Samstag, September 29, 2007

Knitters, but not much knitting

I just bought a Perri Klass book. No, not Two Sweaters for My Father. I bought Klass's Quirky Kids: Understanding And Helping Your Child Who Doesn't Fit in. I hadn't even bothered with who the author was, so I was startled to recognize a name familiar to me from the knitting world.

I bought the book because I have interesting grandkids. One, who is in a program for gifted students at school, makes faces and can't stand still when on the spot in front of a group. One can't deal with change, and throws loud tantrums when faced with new experiences. My kids were interesting as children, too, but I didn't have a book to help me deal with a 3-year-old who sat reading a book while the friend invited to a play date played with the toys alone, or the teenager who sat on the roof for privacy--contemplating suicide, as I later learned.

I'm not even sure I recognized my kids' quirks as odd, possibly because of my own childhood. I had hidden under beds and high in treetops to get free time to read. I had been kicked out of religious instruction classes because of inappropriate social behaviors such as constant talking and climbing out of windows when bored. In fact, I made faces and couldn't stand still when on the spot in front of a group.

Luckily my children are all still alive, seem reasonably happy, and are living productive lives. But I am interested to see that there are suggestions these days for helping interesting kids mesh with society. One daughter is using Social Skills Training for Children and Adolescents with Asperger Syndrome and Social-Communications Problems to help her child adjust to kindergarten. A niece (scroll to her entry for January 4th) recently testified before Congress on the importance of funding for home schooling when schools fail the quirky child. The idea behind these programs is not to iron out the quirks, but to help the child learn to fit into society comfortably without having to become someone else.
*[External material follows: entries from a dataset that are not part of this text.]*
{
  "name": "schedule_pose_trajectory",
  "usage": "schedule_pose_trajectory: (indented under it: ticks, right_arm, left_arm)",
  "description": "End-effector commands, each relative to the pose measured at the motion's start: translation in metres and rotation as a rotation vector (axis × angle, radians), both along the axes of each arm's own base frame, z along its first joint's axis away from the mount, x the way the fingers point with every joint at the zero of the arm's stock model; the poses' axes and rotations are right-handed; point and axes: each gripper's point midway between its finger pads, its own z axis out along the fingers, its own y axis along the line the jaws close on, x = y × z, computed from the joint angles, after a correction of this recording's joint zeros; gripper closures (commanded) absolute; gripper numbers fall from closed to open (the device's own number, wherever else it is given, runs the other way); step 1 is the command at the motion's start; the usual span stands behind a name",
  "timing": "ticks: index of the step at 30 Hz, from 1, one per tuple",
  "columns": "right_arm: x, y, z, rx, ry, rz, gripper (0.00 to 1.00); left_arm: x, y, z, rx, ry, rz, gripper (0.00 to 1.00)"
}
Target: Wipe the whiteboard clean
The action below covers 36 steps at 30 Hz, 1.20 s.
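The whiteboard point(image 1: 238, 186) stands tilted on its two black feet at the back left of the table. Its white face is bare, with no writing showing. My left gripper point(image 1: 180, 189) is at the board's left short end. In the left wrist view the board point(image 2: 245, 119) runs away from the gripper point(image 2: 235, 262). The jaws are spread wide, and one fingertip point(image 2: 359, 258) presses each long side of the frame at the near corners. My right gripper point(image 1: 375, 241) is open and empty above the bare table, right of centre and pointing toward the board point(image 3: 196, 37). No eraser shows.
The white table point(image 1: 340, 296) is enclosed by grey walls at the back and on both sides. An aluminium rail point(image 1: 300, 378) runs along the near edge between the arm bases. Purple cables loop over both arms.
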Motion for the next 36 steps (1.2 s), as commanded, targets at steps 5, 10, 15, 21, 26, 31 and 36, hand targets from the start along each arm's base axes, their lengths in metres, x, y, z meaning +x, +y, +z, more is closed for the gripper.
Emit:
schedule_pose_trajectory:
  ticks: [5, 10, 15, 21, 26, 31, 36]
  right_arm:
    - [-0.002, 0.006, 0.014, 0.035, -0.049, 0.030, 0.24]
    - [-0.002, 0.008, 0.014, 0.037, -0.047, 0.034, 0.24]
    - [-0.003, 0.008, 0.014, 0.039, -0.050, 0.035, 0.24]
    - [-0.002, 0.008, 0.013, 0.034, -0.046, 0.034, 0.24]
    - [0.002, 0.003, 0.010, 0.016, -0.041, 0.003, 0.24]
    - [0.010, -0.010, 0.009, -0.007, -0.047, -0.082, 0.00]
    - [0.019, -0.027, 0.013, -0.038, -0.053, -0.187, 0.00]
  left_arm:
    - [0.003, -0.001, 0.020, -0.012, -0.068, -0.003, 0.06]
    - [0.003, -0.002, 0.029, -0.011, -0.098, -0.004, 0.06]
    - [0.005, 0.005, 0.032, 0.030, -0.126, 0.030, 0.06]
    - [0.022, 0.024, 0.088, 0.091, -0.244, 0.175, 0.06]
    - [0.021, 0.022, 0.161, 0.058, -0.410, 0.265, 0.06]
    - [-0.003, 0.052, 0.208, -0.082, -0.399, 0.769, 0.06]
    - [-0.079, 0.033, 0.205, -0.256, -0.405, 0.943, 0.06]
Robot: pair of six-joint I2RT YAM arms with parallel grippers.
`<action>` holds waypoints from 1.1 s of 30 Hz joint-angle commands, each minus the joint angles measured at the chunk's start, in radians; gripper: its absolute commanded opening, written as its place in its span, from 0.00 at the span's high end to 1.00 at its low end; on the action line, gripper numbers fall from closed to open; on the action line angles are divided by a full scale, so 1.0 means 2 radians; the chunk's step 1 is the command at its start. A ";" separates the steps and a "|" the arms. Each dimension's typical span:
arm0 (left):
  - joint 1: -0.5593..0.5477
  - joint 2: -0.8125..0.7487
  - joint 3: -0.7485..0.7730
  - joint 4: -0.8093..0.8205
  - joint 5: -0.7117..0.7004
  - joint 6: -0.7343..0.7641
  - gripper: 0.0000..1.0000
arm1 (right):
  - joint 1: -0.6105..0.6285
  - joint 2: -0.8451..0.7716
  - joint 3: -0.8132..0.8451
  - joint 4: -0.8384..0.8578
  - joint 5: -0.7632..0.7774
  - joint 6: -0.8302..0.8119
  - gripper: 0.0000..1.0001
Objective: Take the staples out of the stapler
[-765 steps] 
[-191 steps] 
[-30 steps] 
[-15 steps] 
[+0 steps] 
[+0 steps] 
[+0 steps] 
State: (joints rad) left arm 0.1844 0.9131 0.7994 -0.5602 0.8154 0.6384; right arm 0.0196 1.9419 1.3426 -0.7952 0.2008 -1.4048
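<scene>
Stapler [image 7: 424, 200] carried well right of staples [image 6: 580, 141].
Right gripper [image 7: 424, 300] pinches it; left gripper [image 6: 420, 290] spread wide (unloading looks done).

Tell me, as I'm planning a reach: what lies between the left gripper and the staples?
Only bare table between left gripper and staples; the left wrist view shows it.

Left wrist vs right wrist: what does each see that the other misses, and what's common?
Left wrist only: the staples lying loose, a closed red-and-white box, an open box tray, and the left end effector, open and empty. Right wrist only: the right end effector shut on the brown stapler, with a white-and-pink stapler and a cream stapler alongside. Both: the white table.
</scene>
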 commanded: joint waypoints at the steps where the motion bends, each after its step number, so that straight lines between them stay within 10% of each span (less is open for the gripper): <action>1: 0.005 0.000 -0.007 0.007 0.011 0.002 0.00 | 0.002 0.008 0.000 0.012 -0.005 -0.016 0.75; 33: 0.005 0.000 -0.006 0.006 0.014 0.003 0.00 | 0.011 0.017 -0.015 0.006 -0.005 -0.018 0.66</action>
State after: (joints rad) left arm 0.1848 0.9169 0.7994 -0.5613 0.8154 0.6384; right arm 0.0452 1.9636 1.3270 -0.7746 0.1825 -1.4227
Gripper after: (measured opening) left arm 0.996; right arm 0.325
I think being quirky helps people be more creative. In our crew, all but one of my kids knits, and that one paints, embroiders and sews. We have architects; we have graphic artists ranging from painting to woodcarving; some of us are musicians, including both rock and classical performers (how about a bagpiper and an opera singer?*), composers, and a conductor; most of us are writers, and one is a coder. The least quirky one of the bunch is a compulsive baker who wakes me at night with phone calls extolling the most recent recipe she's developed.

I'm glad no one ironed out my quirks. I'm glad I didn't iron out theirs. But if there are things we as grandparents can do to help our little guys feel more comfortable being themselves in the world, I want to know about them. And I wish I could make it for more than 45 minutes on my composition project before I am compelled to go write an essay about quirkiness. I think my sister told me she has a book to help adults cope with ADHD . . .

*I've included my kids' spouses in this list. You don't marry into our family without being a little quirky yourself.


Laritza hat gesagt…

I am glad no one ironed out your quirks. I like you just as you are!

Tola hat gesagt…

me too

KnitNana hat gesagt…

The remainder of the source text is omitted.